Napoleon and slavery

The first abolition of slavery was, alas, short-lived. In 1802, Napoleon Bonaparte, short of the money needed to finance his wars, reintroduced slavery, and nine days later excluded colored officers from the French army.

Finally, he outlawed marriages between « fiancés whose skin color is different ». David d’Angers remained very sensitive to this issue, having as a comrade a very young writer, Alexandre Dumas, whose father had been born a slave in Haiti.

As early as 1781, under the pseudonym Schwarz (black in German), Condorcet had published a manifesto advocating the gradual disappearance of slavery over a period of 60 to 70 years, a view quickly shared by Lafayette.

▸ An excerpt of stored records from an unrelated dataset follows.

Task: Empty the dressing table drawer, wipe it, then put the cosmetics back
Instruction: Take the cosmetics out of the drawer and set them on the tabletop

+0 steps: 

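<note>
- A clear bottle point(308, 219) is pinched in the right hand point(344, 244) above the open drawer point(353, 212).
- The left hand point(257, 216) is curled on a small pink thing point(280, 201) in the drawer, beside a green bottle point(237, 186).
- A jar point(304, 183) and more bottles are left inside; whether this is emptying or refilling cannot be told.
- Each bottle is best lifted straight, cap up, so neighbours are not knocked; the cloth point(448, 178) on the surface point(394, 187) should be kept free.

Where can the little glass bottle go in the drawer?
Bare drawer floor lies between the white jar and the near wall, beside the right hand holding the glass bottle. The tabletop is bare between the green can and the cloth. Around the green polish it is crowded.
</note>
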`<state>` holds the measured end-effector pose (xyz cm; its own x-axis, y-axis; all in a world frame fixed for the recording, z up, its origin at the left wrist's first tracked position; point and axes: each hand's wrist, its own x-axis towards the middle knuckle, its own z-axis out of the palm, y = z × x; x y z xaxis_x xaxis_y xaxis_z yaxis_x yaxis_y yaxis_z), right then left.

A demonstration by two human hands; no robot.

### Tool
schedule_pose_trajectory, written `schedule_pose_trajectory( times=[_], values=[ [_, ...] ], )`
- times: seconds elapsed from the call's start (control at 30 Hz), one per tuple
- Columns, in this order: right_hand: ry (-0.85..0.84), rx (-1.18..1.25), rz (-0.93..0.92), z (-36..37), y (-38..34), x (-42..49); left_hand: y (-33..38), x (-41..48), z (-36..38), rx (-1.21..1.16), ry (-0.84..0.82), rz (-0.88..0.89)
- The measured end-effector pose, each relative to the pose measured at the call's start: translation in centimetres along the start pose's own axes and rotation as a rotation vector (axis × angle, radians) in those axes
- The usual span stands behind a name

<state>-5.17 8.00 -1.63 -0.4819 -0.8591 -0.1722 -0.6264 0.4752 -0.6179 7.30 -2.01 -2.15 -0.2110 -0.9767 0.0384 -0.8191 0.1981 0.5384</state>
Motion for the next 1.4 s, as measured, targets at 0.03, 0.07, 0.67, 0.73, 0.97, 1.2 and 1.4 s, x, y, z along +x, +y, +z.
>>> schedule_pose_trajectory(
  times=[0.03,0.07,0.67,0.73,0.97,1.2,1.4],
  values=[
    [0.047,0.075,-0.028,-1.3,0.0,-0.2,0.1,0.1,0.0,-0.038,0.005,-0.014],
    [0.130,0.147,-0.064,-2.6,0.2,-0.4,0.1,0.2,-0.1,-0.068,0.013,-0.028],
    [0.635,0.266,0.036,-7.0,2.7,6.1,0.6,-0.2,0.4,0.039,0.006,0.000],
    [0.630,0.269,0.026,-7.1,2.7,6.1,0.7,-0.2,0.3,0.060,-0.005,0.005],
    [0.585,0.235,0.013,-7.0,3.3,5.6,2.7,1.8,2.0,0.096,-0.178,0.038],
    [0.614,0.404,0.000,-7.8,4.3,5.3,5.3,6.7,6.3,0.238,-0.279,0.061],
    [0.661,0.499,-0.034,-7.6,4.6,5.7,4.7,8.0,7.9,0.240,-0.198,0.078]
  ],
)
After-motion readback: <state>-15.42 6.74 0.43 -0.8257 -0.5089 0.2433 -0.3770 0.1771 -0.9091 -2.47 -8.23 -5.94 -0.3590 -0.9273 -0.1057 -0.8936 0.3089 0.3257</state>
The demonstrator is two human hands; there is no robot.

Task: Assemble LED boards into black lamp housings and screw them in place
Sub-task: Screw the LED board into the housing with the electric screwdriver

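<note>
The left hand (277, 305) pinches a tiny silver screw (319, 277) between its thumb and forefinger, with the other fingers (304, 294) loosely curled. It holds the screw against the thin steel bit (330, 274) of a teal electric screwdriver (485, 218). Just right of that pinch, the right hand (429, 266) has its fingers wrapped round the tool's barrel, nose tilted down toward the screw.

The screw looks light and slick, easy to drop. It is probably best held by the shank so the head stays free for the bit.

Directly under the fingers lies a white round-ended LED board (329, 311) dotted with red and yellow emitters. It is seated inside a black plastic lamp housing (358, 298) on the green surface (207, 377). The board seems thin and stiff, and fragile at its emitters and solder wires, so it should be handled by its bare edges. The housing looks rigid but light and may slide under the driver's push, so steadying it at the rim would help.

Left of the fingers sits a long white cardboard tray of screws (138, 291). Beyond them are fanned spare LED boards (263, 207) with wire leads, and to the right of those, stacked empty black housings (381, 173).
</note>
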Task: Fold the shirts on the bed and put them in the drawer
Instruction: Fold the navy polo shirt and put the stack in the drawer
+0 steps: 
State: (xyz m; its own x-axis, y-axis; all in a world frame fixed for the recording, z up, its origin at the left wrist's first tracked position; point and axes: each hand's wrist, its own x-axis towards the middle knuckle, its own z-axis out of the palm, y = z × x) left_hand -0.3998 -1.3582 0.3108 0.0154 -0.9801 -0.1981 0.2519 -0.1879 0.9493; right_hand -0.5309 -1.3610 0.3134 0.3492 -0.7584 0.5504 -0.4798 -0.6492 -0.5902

A fervent supporter of the abolitionist cause, Condorcet condemned slavery as a crime, but also denounced its economic uselessness: slave labor, with its low productivity, was an obstacle to the establishment of a market economy.

And even before the signing of the peace treaty between France and the United States, Lafayette wrote to his friend George Washington on February 3, 1783, proposing to join him in setting in motion a process of gradual emancipation of the slaves. He suggested a plan that would « frankly become beneficial to the black portion of mankind ».

The idea was to buy a small state in which to experiment with freeing slaves and putting them to work as farmers. Such an example, he explained, « could become a school and thus a general practice ». (NOTE 3)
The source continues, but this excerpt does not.